Question

Using bullet-point sentences, describe EVERY SINGLE action from the action potential moving down a motor neuron, to the synapse, and then all the way to contraction of the skeletal muscle cell.

Answer 1

Action Potential in motor Neuron

*Normal RMP ( Resting membrane potential ) of neuron is -70 .

Depolariation ---> Presynaptic membrane have Voltage sensitive sodium channels whose activation cause and entry of Na+ sodium inside So when membrane potential reaches -55 mv ,Action potential fires by opening sodium channels and allow entry of sodium channels inside and Membrane potential overshoots to + 55 mv.

Repolarisation ---> when depolarisation reaches to + 55 mv, K+ channel opens and Na channels become inactivated which causes repolarisation.

Hyperpolarisation ---> Unlike Na channels, K channels are slow, hence when action potential reaches resting level, continuous efflux of K+ causes more negativity inside cell membrane leading to hyperpolarisation

Neuromuscular transmission

Converting electrical signal into chemical signal .
Every neuron receives impulse in form of action potential (Electrical signal)

Neuromuscular Junction

*The synapse that is formed between axons of an alpha-motor neuron acting as presynaptic neuron and a skeletal muscle fiber is called the neuromuscular junction (NMJ).

*The terminals of alpha-motor neurons contain vesicles containing acetylcholine (Ach), thus the synaptic transmission at the neuromuscular junction a type of cholinergic transmission.

Steps in Neuromuscular transmission

1.) The action potential travels down the motor neuron and depolarizes the presynaptic membrane.

2) This depolarization opens voltage-gated Ca2+ channels in the presynaptic membrane, resulting in Ca2+ influx into the presynaptic terminal.

3) The rise in Ca2+ causes synaptic vesicles to release Acetylcholine. The amount of neurotransmitter release is directly related to the rise in cytosolic Ca2+, i.e., the more Ca2+ enters , more Acetylcholine released.

4. Ach binds to a nicotinic receptor located on the muscle membrane (NM receptor). The NM receptor is a non-selective monovalent cation channel (both Na+ and K+ can move). Now Na+ has a much greater net force depolarization occurs. This depolarization is called an end-plate potential (EPP).
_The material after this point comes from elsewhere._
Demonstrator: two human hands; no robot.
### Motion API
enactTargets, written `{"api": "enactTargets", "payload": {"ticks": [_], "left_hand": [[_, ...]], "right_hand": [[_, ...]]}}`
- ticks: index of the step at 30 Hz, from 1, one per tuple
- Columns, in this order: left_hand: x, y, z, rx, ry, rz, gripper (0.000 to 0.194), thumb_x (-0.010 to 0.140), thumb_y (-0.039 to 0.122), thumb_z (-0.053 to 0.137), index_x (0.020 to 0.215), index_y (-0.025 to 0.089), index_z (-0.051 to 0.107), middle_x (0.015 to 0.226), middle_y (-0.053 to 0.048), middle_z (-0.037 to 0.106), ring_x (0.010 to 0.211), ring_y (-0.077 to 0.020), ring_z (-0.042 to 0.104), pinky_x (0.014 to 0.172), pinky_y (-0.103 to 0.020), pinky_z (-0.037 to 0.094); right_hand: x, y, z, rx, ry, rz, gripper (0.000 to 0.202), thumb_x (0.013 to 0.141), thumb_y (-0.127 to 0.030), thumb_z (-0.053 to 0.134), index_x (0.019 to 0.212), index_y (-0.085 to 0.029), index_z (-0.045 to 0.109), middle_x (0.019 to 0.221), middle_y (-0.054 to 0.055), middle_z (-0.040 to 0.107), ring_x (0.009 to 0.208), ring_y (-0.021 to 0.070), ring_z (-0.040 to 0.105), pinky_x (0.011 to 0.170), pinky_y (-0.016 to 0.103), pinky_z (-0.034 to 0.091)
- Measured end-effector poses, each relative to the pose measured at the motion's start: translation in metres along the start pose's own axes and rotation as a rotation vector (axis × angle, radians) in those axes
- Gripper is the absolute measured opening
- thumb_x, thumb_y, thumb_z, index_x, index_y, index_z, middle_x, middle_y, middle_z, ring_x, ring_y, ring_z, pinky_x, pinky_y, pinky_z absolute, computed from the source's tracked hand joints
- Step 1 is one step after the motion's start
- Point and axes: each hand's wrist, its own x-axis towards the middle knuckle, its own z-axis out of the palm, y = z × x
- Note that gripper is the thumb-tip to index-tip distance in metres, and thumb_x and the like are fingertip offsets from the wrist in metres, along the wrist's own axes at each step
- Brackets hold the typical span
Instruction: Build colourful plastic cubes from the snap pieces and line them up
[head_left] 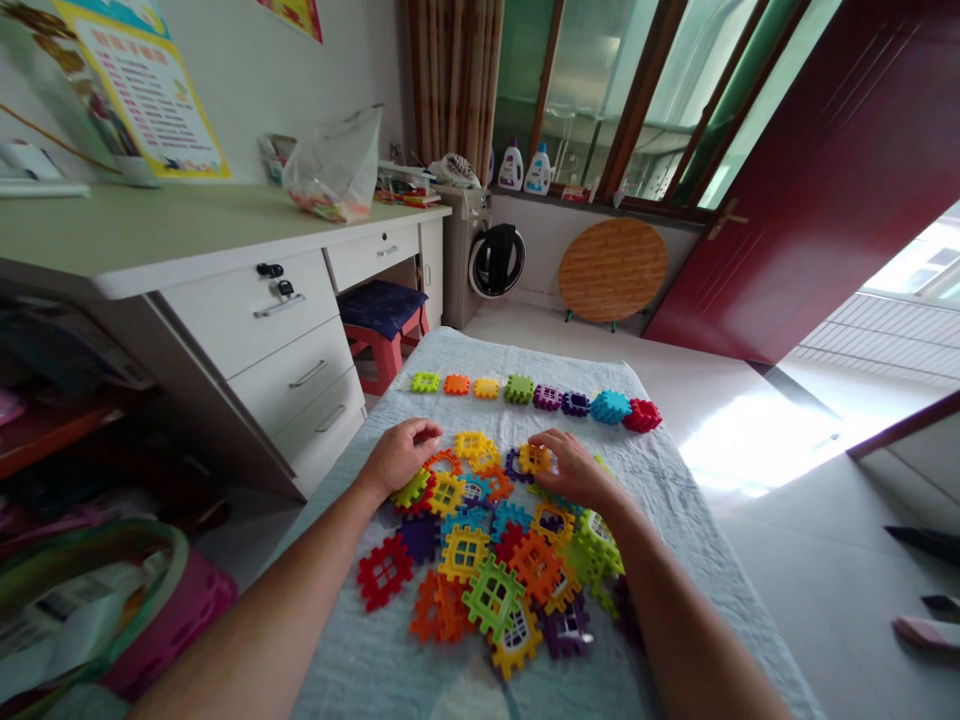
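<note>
Working over a heap of notched plastic tiles (535,565) on a cloth-covered surface (360,650). Right hand (574,468) at the heap's far edge, fingers bent, thumb and forefinger drawn in about a yellow tile (535,459); looks like a light pinch, the tile close over a dark purple one. Left hand (403,458) at the heap's far left corner, palm down, fingers loosely curled, just above a lime tile (412,490); cannot tell whether anything is in its grip.

Beyond both hands, a line of small colour-matched stacks, among them a yellow stack (486,388) and a green stack (519,389).

On technique, my judgement: the step in hand is drawing one tile from the tangle. Pinch by the outer edge, clear of the cut-out window. Lift straight up so the teeth do not snag a neighbour; left hand could steady the tiles alongside. Keep wrists high and sleeves of cloth unrucked, stacks unbumped.
</note>
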Motion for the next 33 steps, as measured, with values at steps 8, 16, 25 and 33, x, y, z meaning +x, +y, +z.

The magnitude of the EPP is directly related to the amount of Ach released.

5. The resulting depolarization opens fast Na+ channels on the muscle membrane (sarcolemma) causing an action potential to occur in the sarcolemma. An action potential in the motor neuron cause release of enough Ach to cause End Plate Potential that is at least threshold for the action potential in the skeletal muscle cell which occurs under normal circumstances . There is a one-to-one relationship between an action potential in the motor neuron and an action potential in the skeletal muscle cell.

6. The actions of Ach are terminated by acetylcholinesterase (AchE), that breaks Acetylcholine into choline and acetate.
Acetylcholinesterase located on postsynaptic membrane . Choline is taken back into the presynaptic terminal (reuptake), hence providing substrate for re-synthesis of Acetycholine .

Excitation Contraction coupling steps

1) Action potential is transmitted along the sarcolemma of the muscle fiber and then down the T tubules

2) Depolarization of T-tubules causes conformation change in DHP receptors, opening the Ca++ release channels in the terminal cisternae of the sarcoplasmic reticulum.

3) This triggers release of Ca++ from the terminal cisterns of the L-tubule. Ca++ peaks at approximately 20 msec after the Action potential.

4) The released Ca++ binds to troponin-C Troponin-C facilitates movement of the associated tropomyosin molecule toward the actin filament The tropomyosin ‘moves away’, exposes the myosin binding site on the actin filament This triggers the cross-bridge cycling, including the powerstroke .

5) The active pumping of Ca++ back into the sarcoplasmic reticulum brings about relaxation.